The proposal should address a real user need. It doesn’t necessarily have to be work related, it could also cover health or lifestyle needs, or recreational needs. We will give extra points for new ideas that are not already being developed by other companies and groups. You should do a web search before submitting your idea. Make sure you include URLs for any project you find on the web that you think is related (even if it not exactly the same) as your proposed idea.

[edit] Writing (15%)

The writing must clearly present the important facts and be terse and concise. The nitty-gritty details aren’t needed at this point. The organization should follow the outline, and it’s encouraged (but not necessary) to use the outline bullets as section headings.

[edit] Target User Group (15%)

Your target user group should be sensible (people you have access to) and not trivial. Describe the user group in enough detail that you can easily separate the group from other types of people. Then include details about their needs and wants?

[edit] Problem Description (15%)

The problem description should be short and specific about the high-level goals of the project. The problem should be described in terms of user activities and situations where the problem occurs, and what aspects of the situation might be improved with a technical solution. Avoid describing or suggesting a solution at this stage that will hamper your design thinking when you actually start solving the problem.

[edit] Problem Context and Forces (15%)

The analysis section should give more background for the problem. What aspects of the situation might influence the problem solution? Think about location, time, environmental factors etc. Then think about aspects of the user group, their education, available time, motivation, values etc., What related or complementary solutions exist already?

[edit] Solution Sketch (15%)

Give a very brief sketch of the kind of solution(s) you are considering. Since your problem has barely been specified and you haven’t done any user interviews, you probably don’t have enough information to make many design choices. So your solution sketch should be very general. This is an excellent place to make use of real sketches (drawings) as well as text.

[edit] Wiki Submission Guideline

[edit] Creating a Wiki Page for this assignment

Begin by creating a new wiki page for this assignment. Go to your user page that you created when you made your account. You can get to it by typing the following URL into your browser:

http://lbs.cs.berkeley.edu:8080/wiki/index.php/User:FirstName_LastName

Replace FirstName and LastName with your real first and last names. This will take you to the page you created for yourself when you created your wiki account. If you have trouble accessing this page, please check that you created your wiki account properly.

Edit your user page to add a link to a new wiki page for this assignment. The wiki syntax should look like this:

[[IH02-FirstNameLastName|Individual Project Proposal - FirstName LastName]]

Again replace FirstName and LastName with your name. Look at my user page for an example. Then click on the link and enter the information about your assignment. Be sure to clearly address everything mentioned in the writing guidlines above.

[edit] Uploading Images

To upload images to the wiki, first create a link for the image of the form [[Image:image_name.jpg]] (replacing image_name.jpg with a unique image name for use by the server). This will create a link you can follow that will then allow you to upload the image.
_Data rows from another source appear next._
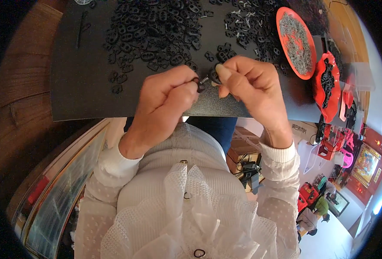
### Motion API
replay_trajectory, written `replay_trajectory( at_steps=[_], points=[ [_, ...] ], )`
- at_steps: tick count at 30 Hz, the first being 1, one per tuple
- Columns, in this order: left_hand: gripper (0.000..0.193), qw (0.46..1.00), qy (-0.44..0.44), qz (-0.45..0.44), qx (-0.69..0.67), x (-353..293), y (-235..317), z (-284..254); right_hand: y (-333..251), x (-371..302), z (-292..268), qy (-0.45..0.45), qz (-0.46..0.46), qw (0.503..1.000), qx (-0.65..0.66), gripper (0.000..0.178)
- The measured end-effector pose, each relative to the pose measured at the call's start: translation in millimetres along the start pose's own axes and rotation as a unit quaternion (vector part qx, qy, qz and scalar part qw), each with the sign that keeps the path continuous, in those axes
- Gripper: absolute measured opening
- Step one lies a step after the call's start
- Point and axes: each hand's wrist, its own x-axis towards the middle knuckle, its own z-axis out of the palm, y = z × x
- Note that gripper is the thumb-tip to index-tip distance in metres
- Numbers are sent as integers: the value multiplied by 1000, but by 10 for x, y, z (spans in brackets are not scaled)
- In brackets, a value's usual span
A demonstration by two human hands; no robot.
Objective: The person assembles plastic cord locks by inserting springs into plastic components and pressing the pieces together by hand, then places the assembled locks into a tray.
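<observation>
My left hand (165, 99) pinches a small black plastic part (198, 84) at its fingertips. My right hand (251, 88) grips another small black plastic piece (214, 75) between thumb and forefinger. A short metal spring (204, 80) spans the gap between the two pieces. Both hands meet just above the near edge of the black mat (83, 86).
A large heap of black oval plastic parts (156, 30) covers the far mat, with smaller bits (247, 21) to its right. A red dish of metal springs (295, 41) and a red dish of black parts (328, 84) stand at right. A wooden table (18, 86) lies left.
</observation>
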Motion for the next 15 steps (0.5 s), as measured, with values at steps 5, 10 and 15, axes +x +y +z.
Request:
replay_trajectory(
  at_steps=[5,10,15],
  points=[
    [13,985,53,154,-60,83,-39,11,34,-1,-3,-65,-82,991,-89,17],
    [13,978,70,187,-58,124,-127,14,27,12,17,-87,-116,978,-149,14],
    [13,979,64,188,-39,86,-78,61,-10,4,0,-96,-68,986,-116,16]
  ],
)
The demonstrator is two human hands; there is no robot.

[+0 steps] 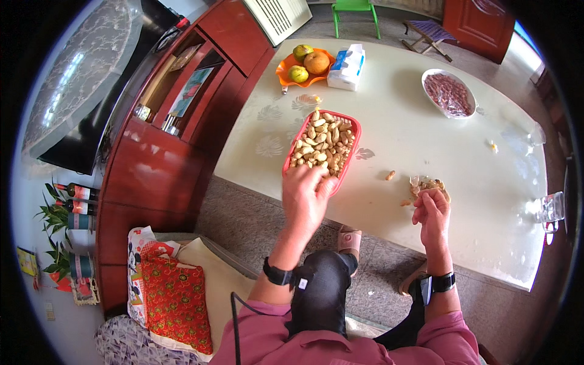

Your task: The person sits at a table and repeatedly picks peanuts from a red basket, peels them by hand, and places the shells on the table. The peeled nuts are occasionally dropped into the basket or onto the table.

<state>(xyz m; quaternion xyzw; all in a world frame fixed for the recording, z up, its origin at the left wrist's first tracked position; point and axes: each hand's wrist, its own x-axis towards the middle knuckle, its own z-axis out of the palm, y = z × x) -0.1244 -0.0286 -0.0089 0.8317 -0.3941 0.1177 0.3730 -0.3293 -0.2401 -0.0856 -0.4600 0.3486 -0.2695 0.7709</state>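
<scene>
My left hand (306, 189) is at the near end of a red plastic basket (358, 132) full of unshelled peanuts (321, 139), its fingers over the nuts at the rim; whether it grips one is hidden. My right hand (430, 207) is held with curled fingers just in front of a small pile of peanut shells (431, 183); what lies between its fingertips cannot be made out. One peanut (390, 175) lies on the table between the two hands. At the back right stands a white bowl (472, 98) of reddish shelled peanuts (447, 93), partly under clear plastic.
On the pale table (388, 137) are an orange dish (284, 68) of fruit, a tissue pack (347, 68) and, at the right edge, a glass mug (550, 207). A red cabinet (150, 173) stands to the left. Beyond the table are a green chair (353, 6) and a folding stool (429, 33).
</scene>
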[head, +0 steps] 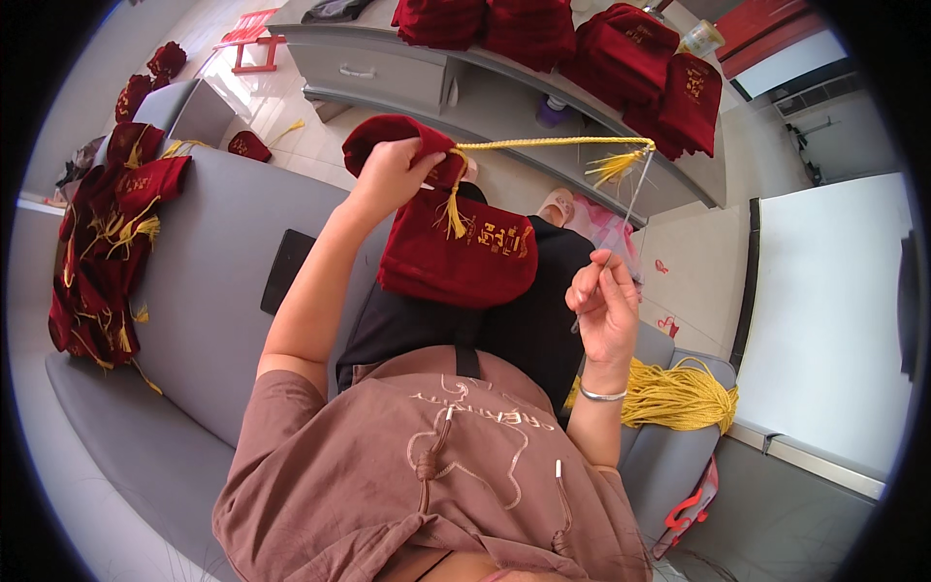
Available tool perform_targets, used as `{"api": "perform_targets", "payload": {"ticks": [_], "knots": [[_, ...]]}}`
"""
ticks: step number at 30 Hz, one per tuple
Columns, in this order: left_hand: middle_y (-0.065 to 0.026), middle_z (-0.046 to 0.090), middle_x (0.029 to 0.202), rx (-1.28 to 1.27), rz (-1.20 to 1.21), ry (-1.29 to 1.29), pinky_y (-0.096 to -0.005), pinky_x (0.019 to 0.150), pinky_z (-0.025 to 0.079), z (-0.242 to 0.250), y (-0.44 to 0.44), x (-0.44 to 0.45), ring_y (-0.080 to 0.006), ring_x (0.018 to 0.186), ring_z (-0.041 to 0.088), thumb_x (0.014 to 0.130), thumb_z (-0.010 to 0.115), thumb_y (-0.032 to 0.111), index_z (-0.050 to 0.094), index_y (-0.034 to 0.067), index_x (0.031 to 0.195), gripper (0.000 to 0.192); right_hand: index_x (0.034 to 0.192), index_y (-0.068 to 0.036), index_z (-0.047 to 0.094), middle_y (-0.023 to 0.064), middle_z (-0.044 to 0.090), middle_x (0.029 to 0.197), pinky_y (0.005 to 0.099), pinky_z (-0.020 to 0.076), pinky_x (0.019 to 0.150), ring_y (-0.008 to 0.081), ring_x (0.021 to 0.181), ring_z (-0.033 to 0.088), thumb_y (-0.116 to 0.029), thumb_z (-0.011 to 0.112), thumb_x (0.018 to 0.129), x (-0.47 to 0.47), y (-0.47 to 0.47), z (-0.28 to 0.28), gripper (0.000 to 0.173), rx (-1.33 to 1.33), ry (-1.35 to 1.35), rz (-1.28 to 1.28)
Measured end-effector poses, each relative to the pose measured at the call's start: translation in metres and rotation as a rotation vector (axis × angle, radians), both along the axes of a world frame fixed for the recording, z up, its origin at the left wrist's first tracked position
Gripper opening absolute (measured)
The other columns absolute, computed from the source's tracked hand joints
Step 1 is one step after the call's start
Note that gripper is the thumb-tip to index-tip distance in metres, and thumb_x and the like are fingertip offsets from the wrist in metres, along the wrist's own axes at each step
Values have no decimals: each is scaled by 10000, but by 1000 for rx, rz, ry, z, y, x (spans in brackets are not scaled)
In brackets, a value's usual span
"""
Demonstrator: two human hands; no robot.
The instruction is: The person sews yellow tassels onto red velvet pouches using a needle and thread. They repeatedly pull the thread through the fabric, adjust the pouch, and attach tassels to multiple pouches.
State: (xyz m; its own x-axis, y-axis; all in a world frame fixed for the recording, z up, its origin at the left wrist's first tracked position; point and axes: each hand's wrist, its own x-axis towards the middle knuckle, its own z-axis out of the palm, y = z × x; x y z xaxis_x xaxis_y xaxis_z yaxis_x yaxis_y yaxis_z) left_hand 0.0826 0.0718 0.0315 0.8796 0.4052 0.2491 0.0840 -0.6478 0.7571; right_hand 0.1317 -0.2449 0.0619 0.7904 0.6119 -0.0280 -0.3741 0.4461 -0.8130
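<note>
My left hand (393, 171) grips the mouth of a dark red velvet drawstring pouch (378, 134), the thumb pressed on its near side. Out of that pouch a yellow braided cord (553, 142) runs taut to the right. Its far end is caught on the tip of a thin metal threading hook (638, 185), where a yellow tassel (614, 167) dangles. The hook's shank is pinched between thumb and fingers of my right hand (605, 305). Another yellow tassel (454, 211) hangs beside my left thumb. On my lap lies a stack of red velvet pouches (458, 254) with gold print.
Corded pouches (102, 276) are heaped on the grey sofa (211, 240) at left, near a black phone-like slab (287, 269). A bundle of yellow cords (680, 396) rests at right. Piled pouches (625, 54) cover part of the grey table (509, 73) ahead. A red stool (251, 44) stands beyond.
</note>
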Motion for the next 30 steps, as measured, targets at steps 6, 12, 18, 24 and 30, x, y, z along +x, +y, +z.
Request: {"api": "perform_targets", "payload": {"ticks": [6, 12, 18, 24, 30], "knots": [[-87, 676, 713, -267, 36, -197, -298, 546, 451, 40, -10, -5, -107, 602, 572, 857, 719, 185, 667, -52, 860, 243, 1040, -59, 594, 88, 673, 911, 280, 510, 749, 164, 826, 635, -117, 595, 942, 18, 25, 25, 113, 1, -139, -14], [-59, 703, 816, -604, -145, -94, -262, 656, 505, 58, -46, -22, -79, 723, 617, 863, 711, 153, 683, -36, 929, 202, 1003, -45, 582, 121, 690, 885, 236, 550, 649, 173, 775, 683, -85, 611, 930, 24, 57, 56, 88, -43, -285, -62], [-5, 685, 826, -915, -241, 19, -218, 685, 498, 51, -68, -33, -56, 751, 605, 875, 703, 126, 697, -14, 985, 178, 970, -18, 583, 140, 691, 860, 242, 588, 611, 192, 749, 701, -86, 624, 920, 25, 82, 61, 93, -133, -385, -172], [-10, 693, 830, -891, -266, 35, -221, 674, 498, 44, -74, -38, -56, 755, 611, 866, 715, 137, 704, -1, 984, 182, 945, -17, 589, 140, 688, 852, 240, 585, 592, 190, 745, 700, -92, 631, 918, 28, 85, 54, 91, -210, -397, -219], [-25, 703, 842, -845, -244, 36, -233, 672, 503, 37, -76, -38, -64, 758, 624, 857, 725, 145, 703, 0, 985, 194, 942, -17, 590, 133, 687, 844, 235, 581, 589, 183, 738, 699, -97, 635, 917, 29, 87, 50, 95, -251, -428, -216]]}}
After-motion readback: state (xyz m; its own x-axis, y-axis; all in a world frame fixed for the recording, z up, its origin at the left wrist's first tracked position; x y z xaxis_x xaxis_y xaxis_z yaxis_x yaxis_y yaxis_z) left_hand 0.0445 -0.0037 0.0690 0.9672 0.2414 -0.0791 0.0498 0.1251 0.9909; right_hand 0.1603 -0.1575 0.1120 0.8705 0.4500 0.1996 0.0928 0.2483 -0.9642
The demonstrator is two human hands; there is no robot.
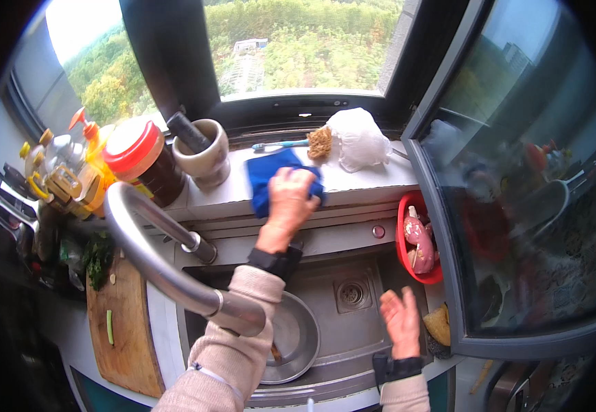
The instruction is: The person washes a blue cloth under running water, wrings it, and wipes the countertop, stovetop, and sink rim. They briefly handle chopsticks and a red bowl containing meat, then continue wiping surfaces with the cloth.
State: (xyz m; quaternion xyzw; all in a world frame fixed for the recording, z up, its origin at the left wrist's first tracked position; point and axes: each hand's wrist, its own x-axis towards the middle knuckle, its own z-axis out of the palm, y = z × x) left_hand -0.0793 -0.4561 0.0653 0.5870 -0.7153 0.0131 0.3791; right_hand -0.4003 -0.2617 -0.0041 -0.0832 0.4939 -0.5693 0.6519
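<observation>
On the tiled window ledge [339, 183], my left hand [288, 198] presses on a blue cloth [264, 177], its fingers over the fabric. Past the cloth lie a toothbrush [282, 144], a brown scouring pad [319, 143] and a white plastic bag [357, 140]. My right hand [401, 319] is raised above the right side of the steel sink [346, 337], fingers apart and holding nothing. A round metal pan [298, 337] sits in the sink, partly hidden by my left sleeve. Near my right hand stands a red basin [403, 257] with sweet potatoes [421, 247].
The faucet [174, 268] arches over my left forearm. A stone mortar [210, 159], a red-lidded jar [141, 159] and bottles [97, 144] line the ledge at left. A wooden cutting board [120, 335] lies left of the sink. An open window sash [442, 242] juts in at right.
</observation>
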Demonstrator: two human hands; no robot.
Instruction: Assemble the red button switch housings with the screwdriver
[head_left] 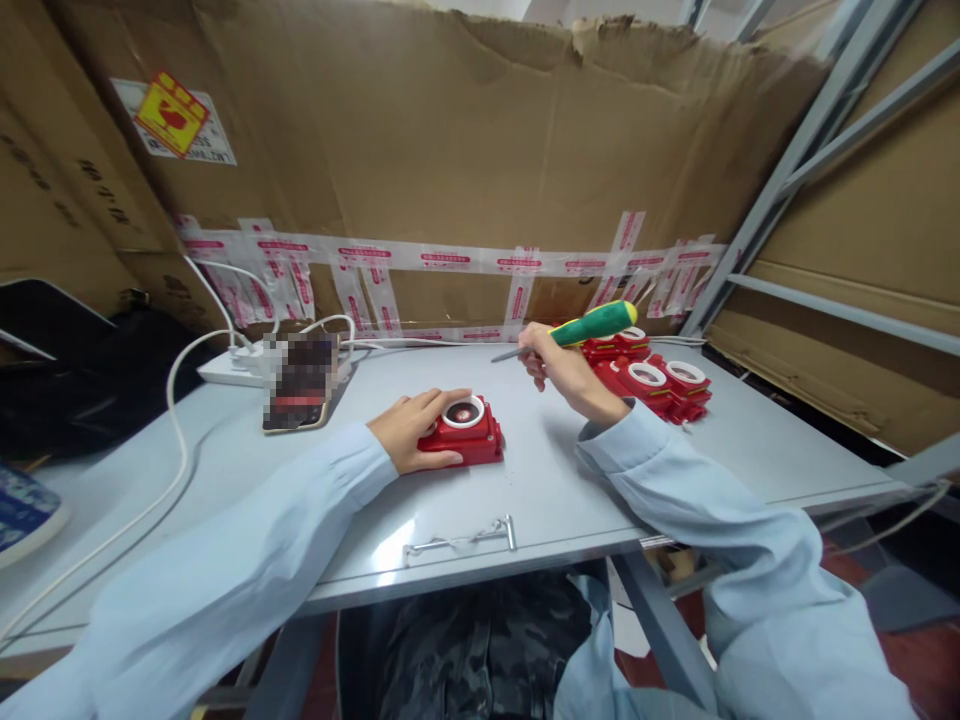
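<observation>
A red plastic housing [471,438] with a white ring on top lies in the middle of the grey table [540,480]. My left hand [411,427] rests on its left side, fingers wrapped over the top edge and holding it down. Raised just right of it, my right hand [561,368] is closed round a screwdriver [592,324] with a green and yellow handle. Its metal tip points left, above the table and apart from the housing.
Several more red housings [652,378] with white rings are piled at the back right. A phone [298,392], a white power strip [232,366] and white cables [178,400] lie at the back left. Taped cardboard walls the table; a metal handle [461,538] sits at its front edge.
</observation>
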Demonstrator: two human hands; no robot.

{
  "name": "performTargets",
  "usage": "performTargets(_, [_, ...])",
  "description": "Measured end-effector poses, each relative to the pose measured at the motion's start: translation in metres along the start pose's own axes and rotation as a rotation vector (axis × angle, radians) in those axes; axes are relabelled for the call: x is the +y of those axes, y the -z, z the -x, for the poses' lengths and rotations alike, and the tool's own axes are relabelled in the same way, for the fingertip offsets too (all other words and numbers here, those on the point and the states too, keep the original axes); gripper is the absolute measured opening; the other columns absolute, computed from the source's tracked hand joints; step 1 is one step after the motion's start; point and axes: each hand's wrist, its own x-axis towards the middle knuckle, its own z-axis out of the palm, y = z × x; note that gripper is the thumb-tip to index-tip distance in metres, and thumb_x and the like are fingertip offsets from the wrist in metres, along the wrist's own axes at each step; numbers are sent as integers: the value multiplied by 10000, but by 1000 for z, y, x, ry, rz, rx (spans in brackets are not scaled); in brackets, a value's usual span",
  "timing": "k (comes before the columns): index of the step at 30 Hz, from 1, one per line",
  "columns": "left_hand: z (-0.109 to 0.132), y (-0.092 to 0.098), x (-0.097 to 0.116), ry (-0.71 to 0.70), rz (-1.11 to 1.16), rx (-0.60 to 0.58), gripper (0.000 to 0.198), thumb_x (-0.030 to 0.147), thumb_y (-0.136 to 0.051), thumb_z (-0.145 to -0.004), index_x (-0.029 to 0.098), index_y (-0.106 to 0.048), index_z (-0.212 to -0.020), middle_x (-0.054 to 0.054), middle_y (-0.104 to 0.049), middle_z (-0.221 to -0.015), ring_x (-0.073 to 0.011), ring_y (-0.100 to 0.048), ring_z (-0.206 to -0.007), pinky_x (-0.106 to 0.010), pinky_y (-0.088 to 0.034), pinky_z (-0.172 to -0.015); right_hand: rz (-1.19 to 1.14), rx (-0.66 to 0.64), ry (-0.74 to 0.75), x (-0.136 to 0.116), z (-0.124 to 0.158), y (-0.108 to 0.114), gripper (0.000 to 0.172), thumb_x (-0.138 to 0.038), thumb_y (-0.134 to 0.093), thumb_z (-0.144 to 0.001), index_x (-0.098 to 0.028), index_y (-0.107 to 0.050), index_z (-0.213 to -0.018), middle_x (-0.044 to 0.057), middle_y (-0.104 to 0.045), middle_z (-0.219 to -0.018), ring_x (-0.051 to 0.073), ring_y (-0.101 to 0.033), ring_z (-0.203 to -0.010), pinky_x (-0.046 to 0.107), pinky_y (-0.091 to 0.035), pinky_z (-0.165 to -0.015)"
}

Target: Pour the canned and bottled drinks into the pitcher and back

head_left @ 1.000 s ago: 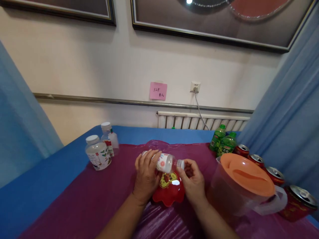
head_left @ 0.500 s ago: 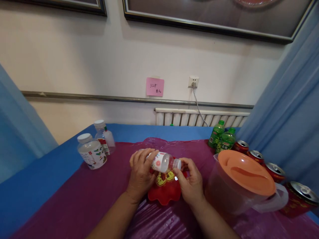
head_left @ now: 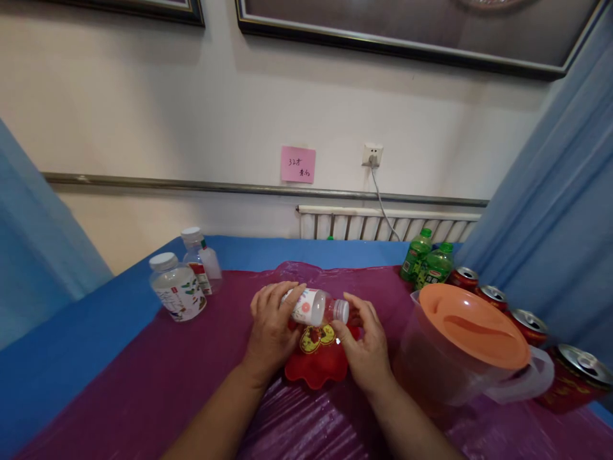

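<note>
The small clear bottle point(head_left: 311, 306), with a white label printed with pink fruit slices, is tipped almost onto its side, its neck pointing right and slightly down. It hangs just above the red scalloped dish point(head_left: 318, 369), which lies flat and bears a gold-and-red emblem near its far edge.

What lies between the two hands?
Head view: a small clear bottle, tipped sideways over a red dish; left hand grips it, right hand at its cap.

Orange-lidded pitcher point(head_left: 472, 329) beside red cans point(head_left: 529, 323)
</note>
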Motion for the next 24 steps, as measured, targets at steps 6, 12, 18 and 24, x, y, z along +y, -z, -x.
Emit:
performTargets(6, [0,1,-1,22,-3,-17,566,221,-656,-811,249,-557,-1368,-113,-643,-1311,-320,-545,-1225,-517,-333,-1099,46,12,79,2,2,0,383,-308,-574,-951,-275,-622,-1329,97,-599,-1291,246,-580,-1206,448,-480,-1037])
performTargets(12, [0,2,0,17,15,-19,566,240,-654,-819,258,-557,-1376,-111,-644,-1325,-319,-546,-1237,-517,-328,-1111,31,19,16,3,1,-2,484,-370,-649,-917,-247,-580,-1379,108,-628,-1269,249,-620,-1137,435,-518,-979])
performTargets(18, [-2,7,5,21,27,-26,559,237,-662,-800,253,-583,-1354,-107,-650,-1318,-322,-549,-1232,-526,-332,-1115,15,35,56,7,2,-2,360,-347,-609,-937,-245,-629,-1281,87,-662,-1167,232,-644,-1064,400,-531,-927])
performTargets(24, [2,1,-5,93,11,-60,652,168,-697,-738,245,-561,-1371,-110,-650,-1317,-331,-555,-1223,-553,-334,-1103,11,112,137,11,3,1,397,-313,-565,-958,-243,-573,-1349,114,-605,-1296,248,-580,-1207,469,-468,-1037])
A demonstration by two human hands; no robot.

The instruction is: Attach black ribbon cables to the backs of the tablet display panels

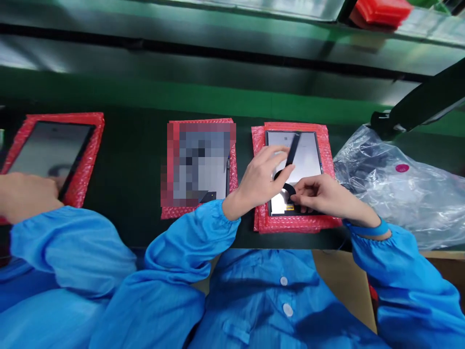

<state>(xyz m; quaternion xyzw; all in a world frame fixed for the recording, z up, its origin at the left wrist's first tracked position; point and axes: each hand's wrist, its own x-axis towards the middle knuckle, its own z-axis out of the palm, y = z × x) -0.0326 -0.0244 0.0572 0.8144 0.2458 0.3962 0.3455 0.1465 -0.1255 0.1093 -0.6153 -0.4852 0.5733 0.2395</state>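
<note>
A flat screen panel (pixel 307 152) lies on a red bubble-wrap sheet (pixel 294 223) on the dark belt in front of me. My left hand (pixel 259 179) is over the panel's left side, its fingers pinching a long black strip (pixel 292 150) that curves down to the panel's lower part. My right hand (pixel 321 194) rests on the panel's lower right, fingers closed on the black strip's lower end. Both arms wear blue sleeves.
A second panel (pixel 201 162) on red wrap lies to the left. Further left, another person's hand (pixel 27 194) touches a third panel (pixel 51 150). A clear plastic bag (pixel 395 189) of dark parts sits right, under a black arm (pixel 421 104).
</note>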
Alternatively, you can use the "Upload file" link in the toolbox to upload the image first, and then subsequently create a link to it on your wiki page

[edit] Add Link to Your Finished Assignment

One you are finished editing the page, add a link to it here with full name as the link text. The wiki syntax will look like this: *[[IH02-FirstNameLastName|Individual Project Proposal - FirstName LastName]]. Hit the edit button for this section to see how I created the link for my name.